ICONIQ Growth has been actively investing in cloud companies since our inception. As part of our work we closely track the major public cloud platforms: Amazon AWS, Google Cloud, and Microsoft Azure and what these platforms are experiencing regarding their adoption and growth.

The following is based on publicly available earnings transcripts as well as press releases issued by Amazon, Google and Microsoft, as well as Tencent and Alibaba quarterly filings.

In the most recent quarter (CY Q4 2020), the three leading public cloud service providers saw large gains in Y/Y growth, although not uniformly. Despite continued COVID-19 impact across various industries and customer segments, we believe all three companies expressed confidence in on-going momentum driven by accelerated digital transformations across industries, requiring migration to the cloud.

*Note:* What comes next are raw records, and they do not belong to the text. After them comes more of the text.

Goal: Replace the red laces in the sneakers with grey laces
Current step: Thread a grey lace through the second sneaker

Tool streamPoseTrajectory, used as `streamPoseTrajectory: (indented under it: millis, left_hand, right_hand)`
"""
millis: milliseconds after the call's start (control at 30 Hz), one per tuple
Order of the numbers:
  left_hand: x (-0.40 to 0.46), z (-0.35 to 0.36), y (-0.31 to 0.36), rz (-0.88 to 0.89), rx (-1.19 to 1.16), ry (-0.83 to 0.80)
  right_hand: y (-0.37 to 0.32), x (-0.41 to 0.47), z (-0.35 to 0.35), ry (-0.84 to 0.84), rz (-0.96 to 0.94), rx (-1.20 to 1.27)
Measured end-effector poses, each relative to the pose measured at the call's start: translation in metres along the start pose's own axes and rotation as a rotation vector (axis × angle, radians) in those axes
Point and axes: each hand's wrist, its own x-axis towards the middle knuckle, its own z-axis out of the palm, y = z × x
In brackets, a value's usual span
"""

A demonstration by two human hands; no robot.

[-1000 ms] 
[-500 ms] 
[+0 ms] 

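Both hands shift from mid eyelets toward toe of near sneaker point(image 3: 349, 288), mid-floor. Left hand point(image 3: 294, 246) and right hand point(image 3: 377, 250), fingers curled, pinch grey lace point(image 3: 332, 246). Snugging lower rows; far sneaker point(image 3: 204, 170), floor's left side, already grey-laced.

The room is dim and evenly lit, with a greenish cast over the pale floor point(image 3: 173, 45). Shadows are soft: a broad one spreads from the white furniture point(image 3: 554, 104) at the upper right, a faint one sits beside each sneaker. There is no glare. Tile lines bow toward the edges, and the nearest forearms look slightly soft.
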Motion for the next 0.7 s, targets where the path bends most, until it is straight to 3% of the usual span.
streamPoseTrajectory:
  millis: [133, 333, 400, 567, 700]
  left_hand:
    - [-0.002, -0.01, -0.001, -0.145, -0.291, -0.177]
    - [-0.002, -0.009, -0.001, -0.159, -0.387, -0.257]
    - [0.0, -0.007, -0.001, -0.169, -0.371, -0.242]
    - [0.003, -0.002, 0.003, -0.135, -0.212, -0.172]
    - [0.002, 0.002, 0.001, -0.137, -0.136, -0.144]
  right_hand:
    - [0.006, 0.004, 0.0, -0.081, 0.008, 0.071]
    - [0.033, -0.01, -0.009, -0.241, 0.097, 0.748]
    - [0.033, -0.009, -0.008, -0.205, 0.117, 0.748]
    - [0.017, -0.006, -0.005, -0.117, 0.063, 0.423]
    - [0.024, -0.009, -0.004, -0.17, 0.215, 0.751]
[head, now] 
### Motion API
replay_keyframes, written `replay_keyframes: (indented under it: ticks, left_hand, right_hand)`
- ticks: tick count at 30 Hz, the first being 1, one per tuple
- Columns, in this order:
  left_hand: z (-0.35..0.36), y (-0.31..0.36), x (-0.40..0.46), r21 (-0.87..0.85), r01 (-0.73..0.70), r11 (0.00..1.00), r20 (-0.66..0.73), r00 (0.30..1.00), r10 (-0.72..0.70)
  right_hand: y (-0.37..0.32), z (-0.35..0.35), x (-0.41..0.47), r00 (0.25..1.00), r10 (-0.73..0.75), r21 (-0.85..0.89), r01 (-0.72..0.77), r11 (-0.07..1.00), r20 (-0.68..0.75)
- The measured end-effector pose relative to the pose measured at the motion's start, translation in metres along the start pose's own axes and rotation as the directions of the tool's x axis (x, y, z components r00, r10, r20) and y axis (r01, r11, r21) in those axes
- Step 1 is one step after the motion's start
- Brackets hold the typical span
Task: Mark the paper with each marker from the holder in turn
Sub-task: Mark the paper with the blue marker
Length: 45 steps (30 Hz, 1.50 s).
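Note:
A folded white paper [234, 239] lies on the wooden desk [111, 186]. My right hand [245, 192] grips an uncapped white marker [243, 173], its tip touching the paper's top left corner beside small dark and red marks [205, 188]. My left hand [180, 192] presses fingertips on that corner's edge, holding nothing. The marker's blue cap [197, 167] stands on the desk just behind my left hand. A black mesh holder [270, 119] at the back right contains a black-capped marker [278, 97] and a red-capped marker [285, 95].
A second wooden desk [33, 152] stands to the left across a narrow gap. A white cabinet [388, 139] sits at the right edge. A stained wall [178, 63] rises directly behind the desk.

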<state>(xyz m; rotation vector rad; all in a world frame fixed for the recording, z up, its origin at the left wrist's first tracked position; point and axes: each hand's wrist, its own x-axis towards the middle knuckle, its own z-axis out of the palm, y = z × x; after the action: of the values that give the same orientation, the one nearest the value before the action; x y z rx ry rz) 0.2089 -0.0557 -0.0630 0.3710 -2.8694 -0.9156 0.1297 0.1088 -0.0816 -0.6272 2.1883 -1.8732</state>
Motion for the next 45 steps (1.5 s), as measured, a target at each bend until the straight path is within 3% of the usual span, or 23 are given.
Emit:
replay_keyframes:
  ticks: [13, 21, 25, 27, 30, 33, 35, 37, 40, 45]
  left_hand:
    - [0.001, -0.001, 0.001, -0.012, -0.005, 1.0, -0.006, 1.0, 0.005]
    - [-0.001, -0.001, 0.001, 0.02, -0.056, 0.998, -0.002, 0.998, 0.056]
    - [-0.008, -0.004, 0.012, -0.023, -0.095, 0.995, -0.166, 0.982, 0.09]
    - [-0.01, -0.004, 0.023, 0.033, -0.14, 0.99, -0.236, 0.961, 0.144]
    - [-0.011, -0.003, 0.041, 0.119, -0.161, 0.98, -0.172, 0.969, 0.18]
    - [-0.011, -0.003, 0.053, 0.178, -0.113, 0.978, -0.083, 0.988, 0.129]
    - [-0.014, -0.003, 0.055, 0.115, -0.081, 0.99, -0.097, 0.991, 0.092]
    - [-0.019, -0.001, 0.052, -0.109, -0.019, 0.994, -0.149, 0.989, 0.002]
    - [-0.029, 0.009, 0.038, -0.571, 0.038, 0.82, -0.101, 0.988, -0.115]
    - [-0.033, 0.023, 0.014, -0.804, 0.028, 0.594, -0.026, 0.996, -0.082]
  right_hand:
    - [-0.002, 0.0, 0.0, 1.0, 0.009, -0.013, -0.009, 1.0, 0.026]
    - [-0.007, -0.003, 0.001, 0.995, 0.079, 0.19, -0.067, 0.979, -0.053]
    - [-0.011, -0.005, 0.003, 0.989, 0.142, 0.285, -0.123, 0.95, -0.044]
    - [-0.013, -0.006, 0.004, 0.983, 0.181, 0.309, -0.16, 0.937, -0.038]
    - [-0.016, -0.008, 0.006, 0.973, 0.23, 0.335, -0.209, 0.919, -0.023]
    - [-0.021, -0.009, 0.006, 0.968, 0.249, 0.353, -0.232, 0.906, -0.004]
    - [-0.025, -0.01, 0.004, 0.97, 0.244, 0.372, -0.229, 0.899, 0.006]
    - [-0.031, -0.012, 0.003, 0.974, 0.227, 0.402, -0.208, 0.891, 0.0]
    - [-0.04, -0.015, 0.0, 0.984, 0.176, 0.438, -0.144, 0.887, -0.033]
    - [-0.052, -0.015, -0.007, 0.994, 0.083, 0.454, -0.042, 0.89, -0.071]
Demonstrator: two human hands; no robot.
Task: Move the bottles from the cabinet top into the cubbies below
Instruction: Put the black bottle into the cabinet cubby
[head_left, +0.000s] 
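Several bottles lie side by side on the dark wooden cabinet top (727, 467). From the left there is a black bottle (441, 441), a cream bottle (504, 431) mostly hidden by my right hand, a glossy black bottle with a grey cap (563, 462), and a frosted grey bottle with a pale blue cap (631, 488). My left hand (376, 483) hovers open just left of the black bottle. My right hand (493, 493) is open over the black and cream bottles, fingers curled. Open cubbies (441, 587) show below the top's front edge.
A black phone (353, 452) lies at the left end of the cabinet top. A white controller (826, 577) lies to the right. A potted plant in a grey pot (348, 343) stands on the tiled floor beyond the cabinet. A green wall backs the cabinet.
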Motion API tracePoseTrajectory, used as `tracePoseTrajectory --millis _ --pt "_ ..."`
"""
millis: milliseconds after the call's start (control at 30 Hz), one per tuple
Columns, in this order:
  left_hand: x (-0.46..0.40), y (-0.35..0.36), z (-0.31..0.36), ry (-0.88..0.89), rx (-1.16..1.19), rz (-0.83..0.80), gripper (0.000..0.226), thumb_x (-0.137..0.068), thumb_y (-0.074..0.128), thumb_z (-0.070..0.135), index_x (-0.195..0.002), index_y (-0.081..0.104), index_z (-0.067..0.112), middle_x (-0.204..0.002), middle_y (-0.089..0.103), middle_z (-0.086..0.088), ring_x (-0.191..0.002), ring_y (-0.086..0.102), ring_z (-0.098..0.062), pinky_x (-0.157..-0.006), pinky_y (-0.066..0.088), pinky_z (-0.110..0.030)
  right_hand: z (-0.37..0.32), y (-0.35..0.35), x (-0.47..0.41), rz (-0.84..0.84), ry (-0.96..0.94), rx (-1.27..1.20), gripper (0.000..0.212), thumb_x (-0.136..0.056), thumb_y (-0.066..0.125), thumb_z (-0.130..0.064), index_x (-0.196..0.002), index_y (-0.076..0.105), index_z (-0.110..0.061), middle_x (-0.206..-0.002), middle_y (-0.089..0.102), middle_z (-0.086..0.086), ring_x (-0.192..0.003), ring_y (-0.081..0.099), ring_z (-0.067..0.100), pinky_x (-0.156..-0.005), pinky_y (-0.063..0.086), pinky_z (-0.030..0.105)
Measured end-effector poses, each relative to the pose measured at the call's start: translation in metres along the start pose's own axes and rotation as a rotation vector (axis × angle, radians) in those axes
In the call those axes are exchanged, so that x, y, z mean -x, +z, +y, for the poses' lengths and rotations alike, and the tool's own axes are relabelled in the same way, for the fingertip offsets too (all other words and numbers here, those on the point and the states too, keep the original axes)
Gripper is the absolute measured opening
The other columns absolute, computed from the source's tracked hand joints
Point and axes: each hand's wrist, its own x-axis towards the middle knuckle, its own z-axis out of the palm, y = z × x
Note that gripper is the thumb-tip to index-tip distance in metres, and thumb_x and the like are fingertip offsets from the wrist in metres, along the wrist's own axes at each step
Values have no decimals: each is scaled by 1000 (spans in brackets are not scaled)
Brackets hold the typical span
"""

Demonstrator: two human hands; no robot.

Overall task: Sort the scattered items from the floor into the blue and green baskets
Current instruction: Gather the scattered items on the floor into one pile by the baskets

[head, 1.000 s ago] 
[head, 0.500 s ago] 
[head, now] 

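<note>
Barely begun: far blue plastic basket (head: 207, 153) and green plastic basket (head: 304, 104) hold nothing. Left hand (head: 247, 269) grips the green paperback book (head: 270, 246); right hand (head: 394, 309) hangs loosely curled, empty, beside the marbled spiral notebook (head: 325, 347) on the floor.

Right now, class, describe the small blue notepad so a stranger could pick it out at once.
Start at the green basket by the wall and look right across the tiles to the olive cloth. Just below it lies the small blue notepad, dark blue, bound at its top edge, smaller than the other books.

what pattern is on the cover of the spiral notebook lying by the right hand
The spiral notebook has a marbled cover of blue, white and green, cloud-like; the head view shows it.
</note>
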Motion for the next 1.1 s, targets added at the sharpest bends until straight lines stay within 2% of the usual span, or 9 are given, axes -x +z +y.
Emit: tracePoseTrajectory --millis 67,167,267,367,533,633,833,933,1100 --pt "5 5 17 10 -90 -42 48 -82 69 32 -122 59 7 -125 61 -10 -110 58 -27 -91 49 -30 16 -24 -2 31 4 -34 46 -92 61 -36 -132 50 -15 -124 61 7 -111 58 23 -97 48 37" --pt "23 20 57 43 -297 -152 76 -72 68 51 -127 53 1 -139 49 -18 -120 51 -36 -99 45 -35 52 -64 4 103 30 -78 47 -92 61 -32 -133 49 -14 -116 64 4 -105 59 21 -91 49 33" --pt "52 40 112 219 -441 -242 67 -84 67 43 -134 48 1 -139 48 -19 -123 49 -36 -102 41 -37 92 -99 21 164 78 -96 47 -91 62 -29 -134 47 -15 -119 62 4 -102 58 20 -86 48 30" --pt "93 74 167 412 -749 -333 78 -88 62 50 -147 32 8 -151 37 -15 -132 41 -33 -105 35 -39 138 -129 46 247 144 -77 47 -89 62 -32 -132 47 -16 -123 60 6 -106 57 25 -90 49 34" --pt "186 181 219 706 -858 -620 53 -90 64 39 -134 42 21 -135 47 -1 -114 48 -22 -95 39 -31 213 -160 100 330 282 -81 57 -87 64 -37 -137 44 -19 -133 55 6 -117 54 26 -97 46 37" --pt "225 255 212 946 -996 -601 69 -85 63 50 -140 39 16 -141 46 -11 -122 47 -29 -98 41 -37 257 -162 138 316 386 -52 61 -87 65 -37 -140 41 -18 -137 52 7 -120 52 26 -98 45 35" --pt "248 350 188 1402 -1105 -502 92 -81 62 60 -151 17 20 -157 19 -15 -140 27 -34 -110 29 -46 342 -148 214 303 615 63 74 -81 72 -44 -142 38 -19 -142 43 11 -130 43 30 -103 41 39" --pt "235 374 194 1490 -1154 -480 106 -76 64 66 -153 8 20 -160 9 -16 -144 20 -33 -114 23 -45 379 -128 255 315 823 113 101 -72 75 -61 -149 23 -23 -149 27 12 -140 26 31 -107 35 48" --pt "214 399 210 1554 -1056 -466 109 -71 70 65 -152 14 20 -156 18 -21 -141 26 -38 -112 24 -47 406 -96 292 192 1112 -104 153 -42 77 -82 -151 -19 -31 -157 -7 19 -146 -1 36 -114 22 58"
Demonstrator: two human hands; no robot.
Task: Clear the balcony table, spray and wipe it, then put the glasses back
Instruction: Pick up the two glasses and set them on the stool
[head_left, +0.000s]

Amazon Web Services grew revenue 28% Y/Y on a constant currency basis, ending the quarter at $51B in run-rate revenue. AWS usage and backlog ($50B) remained strong with a continued focus on international customers and an increasing AWS product ecosystem. Finally, while Andy Jassy’s replacement has yet to be announced, there is perhaps no stronger indication in the importance of AWS to Amazon’s overall strategy than having Andy Jassy replace Jeff Bezos as CEO.

Google Cloud revenue grew 47% Y/Y, generating $15.3B in run-rate revenue this quarter (although not disclosed, we estimate GCP run-rate revenue to be around $8B). We believe management maintained strong confidence in Google Cloud momentum and is committed to doubling down on 6 key verticals in addition to aggressive investments in GTM motion, product, and data center footprint. For the first time, Google also disclosed operating income/loss for its Google Cloud business unit in its quarterly earnings — with $5.6B in losses for fiscal year 2020 on $13B of revenue.

Azure grew 48% Y/Y, on a constant currency basis, which is a slight acceleration from the previous quarter where it saw 47% Y/Y growth. Although not disclosed, we estimate Azure run-rate revenue to be around $29.5B as of Q4. Management highlighted the strength of its hybrid products, integrations and vertical solutions as key drivers of accelerating growth. Among a growing number of partnerships, Microsoft highlighted the significance of their strengthened partnerships with GM/Cruise, the Broad Institute of MIT and Harvard and SAP.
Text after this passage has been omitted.